Show HN: Cachey, a Read-Through Cache for S3

1 pointsposted 9 hours ago
by shikhar

2 Comments

shikhar

9 hours ago

How we run it:

Auto-scaled Kubernetes deployments, one for each availability zone, currently on m*gd instances which give us local NVMe. The pods are able to easily push GiBps with 1-2 CPUs used — network is the bottleneck so we made it a scaling dimension (thanks KEDA).

On the client side, each gateway process uses kube.rs to watch ready endpoints in the same zone as itself, and frequently polls /stats exposed by Cachey for recent network throughput as a load signal.

To improve hit rates with key affinity, clients use rendezvous hashing for picking a node, with bounded load (https://arxiv.org/abs/1608.01350) – if a node exceeds a predetermined throughput limit, the next choice for the key is picked.

We may move towards consistent hashing – it would be a great problem to have, if we needed so many Cachey pods in a zone that O(n) hashing was meaningful overhead!

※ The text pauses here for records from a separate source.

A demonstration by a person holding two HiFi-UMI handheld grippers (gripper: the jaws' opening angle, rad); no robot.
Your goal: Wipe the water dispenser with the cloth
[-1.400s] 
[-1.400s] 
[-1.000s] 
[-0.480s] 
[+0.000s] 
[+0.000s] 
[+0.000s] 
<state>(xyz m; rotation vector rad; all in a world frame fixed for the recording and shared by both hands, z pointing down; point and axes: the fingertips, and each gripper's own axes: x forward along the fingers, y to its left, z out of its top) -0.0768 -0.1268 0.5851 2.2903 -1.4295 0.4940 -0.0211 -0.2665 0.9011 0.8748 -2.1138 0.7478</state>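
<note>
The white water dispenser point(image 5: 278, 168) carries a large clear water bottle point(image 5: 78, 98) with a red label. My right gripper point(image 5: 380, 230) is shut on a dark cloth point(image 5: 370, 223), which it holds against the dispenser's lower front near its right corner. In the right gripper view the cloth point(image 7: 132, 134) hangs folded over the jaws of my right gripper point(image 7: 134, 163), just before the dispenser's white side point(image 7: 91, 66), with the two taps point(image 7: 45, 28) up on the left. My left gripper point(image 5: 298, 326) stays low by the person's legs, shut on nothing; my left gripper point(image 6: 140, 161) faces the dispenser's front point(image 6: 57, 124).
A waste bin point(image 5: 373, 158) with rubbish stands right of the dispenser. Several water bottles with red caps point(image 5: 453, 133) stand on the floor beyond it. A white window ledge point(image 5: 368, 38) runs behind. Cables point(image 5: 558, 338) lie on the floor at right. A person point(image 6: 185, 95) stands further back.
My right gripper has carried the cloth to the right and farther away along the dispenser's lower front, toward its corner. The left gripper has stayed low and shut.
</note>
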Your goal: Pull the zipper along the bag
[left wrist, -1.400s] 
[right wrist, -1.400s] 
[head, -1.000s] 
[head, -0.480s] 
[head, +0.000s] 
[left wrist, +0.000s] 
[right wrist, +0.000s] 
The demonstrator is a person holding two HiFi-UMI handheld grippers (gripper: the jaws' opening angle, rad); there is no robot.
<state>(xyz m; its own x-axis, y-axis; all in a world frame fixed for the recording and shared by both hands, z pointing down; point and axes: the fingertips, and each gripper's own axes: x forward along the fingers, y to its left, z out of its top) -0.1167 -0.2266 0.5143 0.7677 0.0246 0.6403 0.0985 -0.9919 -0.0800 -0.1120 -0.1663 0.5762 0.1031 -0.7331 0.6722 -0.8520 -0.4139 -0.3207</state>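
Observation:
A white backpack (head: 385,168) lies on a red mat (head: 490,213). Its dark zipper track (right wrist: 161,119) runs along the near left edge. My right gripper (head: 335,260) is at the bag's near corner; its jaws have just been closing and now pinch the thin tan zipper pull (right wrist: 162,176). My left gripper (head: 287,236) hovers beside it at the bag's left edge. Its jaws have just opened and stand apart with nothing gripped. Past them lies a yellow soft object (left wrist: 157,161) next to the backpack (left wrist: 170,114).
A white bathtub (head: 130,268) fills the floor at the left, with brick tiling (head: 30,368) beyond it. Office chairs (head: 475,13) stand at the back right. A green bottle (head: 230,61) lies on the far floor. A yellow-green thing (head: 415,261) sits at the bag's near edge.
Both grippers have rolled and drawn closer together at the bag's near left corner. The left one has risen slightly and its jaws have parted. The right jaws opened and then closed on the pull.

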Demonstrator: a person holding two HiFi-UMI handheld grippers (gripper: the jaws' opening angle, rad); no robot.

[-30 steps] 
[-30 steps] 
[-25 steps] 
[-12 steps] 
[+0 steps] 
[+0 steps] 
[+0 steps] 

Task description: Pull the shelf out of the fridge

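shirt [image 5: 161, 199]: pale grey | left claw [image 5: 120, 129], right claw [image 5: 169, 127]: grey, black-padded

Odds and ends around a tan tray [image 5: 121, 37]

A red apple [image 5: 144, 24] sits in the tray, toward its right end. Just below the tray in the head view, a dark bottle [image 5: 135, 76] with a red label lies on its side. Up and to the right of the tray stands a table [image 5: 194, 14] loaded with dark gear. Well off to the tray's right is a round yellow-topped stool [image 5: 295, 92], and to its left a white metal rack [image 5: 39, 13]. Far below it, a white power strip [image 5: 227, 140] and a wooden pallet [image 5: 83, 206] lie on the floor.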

An advantage with the current approach is it does not suffer from the cascaded overflow problem (https://arxiv.org/abs/1908.08762).

whyandgrowth

9 hours ago

To be honest: for use as a local cache/S3 accelerator for large files – it’s fine. The API is simple but flexible. The only point is that the documentation is in English, and you need to understand how “hedged fe” works.